» Instructions to follow: Collect every line in the records below that contains the word "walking".

» Source material:
*** Begin section ***
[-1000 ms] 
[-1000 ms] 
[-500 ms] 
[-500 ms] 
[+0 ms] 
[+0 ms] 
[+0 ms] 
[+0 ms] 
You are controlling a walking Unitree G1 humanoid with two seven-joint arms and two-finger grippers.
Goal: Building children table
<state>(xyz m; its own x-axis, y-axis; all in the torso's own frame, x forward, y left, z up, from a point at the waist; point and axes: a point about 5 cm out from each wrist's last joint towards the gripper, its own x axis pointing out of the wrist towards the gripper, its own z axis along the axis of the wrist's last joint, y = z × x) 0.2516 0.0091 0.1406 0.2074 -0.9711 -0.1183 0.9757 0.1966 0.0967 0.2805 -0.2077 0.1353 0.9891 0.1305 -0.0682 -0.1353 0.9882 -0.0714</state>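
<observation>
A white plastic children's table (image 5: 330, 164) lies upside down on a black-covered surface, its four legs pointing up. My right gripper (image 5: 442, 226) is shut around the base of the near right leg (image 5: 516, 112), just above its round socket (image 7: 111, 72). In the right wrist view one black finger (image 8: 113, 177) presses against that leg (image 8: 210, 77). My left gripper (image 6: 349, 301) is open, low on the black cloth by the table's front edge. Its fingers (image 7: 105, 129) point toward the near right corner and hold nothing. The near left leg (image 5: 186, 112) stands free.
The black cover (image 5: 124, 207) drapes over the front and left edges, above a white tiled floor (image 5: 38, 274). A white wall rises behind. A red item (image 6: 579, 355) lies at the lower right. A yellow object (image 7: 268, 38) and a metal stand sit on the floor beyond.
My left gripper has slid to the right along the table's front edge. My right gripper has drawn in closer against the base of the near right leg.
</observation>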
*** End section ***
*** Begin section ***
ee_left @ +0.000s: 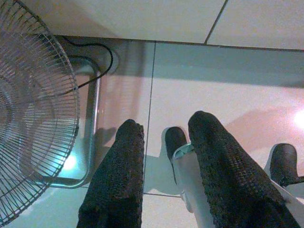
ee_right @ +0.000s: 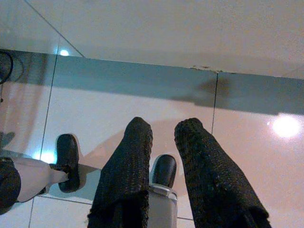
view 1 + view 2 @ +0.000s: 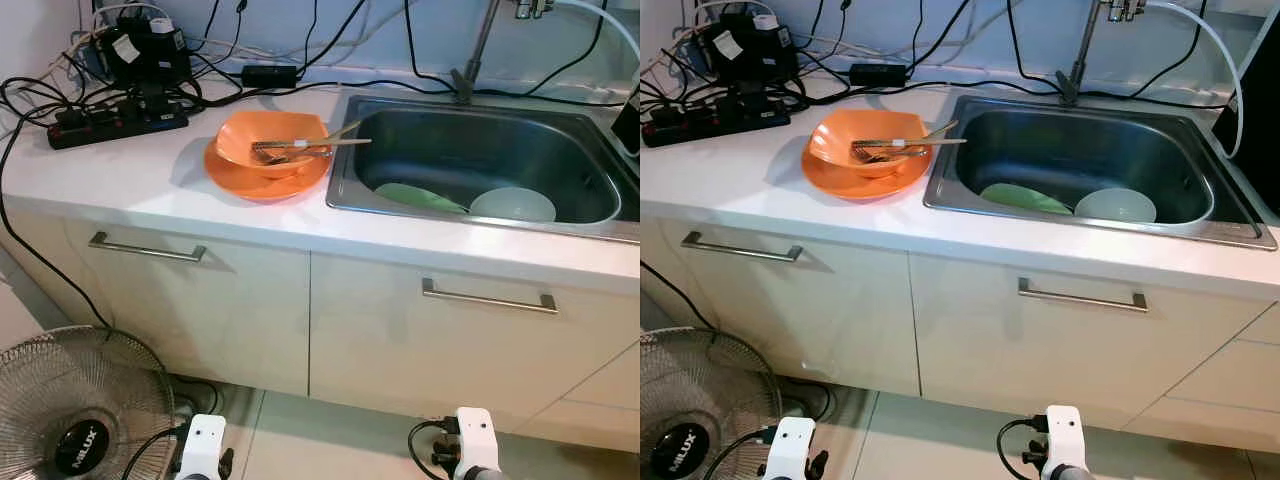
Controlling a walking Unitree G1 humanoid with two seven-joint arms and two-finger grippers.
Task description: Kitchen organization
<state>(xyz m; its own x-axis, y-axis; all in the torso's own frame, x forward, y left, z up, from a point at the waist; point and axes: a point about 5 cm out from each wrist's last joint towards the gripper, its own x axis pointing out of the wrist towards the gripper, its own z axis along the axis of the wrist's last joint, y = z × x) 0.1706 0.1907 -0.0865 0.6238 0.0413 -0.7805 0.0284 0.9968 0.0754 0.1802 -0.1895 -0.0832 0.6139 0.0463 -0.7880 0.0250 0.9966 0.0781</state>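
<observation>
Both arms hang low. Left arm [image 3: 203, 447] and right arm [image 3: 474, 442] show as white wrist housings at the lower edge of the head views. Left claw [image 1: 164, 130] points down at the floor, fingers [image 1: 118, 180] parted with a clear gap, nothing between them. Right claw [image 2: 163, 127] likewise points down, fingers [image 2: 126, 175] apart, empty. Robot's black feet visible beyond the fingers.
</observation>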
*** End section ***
» Solution for this problem:
You are controlling a walking Unitree G1 humanoid with two seven-joint arms and two-finger grippers.
Controlling a walking Unitree G1 humanoid with two seven-joint arms and two-finger grippers.

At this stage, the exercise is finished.